Der israelische Ministerpräsident Benjamin Netanjahu hat zuvor erklärt, dass er nicht die Absicht habe, israelische Truppen aus der Region abzuziehen, und argumentiert, dass die IDF-Truppen in Ermangelung einer inländischen Front gegen die Hisbollah ihre Präsenz aufrechterhalten würden, um die nördlichen Regionen seines Landes zu sichern.
Der Libanon und Israel kündigten am 26. Juni ein „Rahmenabkommen“ an, das einen Plan für den Rückzug der IDF-Truppen aus dem Südlibanon sowie die Entwaffnung der Hisbollah festlegte, die jahrzehntelang in der Region stark präsent war.
Darin wurden auch Schritte für eine eventuelle Friedensvereinbarung zwischen beiden Ländern dargelegt, die nie formelle diplomatische Beziehungen unterhalten haben und sich seit der Gründung Israels seit fast 80 Jahren nominell im Kriegszustand befinden.
Das US-Außenministerium gab am Montag bekannt, dass die Operationen in drei Dörfern, die als Teil einer „Pilotzone“ gelten, begonnen hätten, ohne Einzelheiten darüber zu nennen, was dies bedeutete.
Zwei der drei Dörfer, Froun und Srifa, stehen nicht unter israelischer Militärkontrolle und die libanesische Armee ist dort präsent, während israelische Streitkräfte in einem Teil von Zawtar al-Gharbieh präsent sind.

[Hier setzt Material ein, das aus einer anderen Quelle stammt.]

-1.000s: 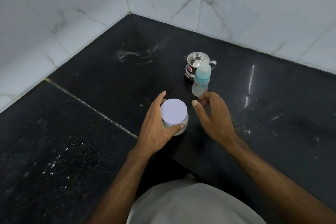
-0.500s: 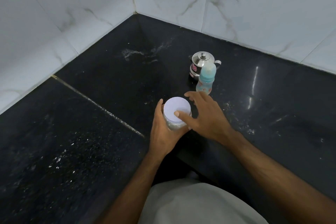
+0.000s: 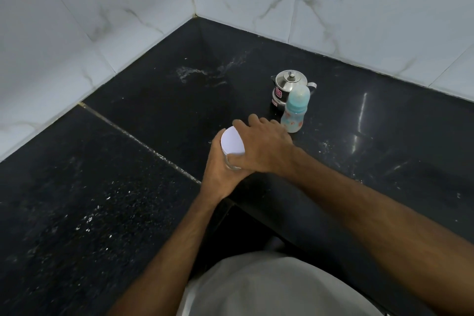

Die libanesische Armee sagte in einer Erklärung, sie bereite sich auf den Rückzug Israels aus Zawtar al-Gharbieh vor und habe am Dienstag mit der Entsendung von Truppen in das Gebiet begonnen.
Das israelische Militär sagte, es werde „seine Streitkräfteposition in einem der Pilotgebiete anpassen, um den libanesischen Streitkräften die Durchführung ihrer Mission zu ermöglichen“, ohne den Standort anzugeben. Ein Sprecher der IDF fügte hinzu, dass mit den Abzügen noch nicht begonnen wurde, und nannte keinen Zeitplan, wann dieser stattfinden soll.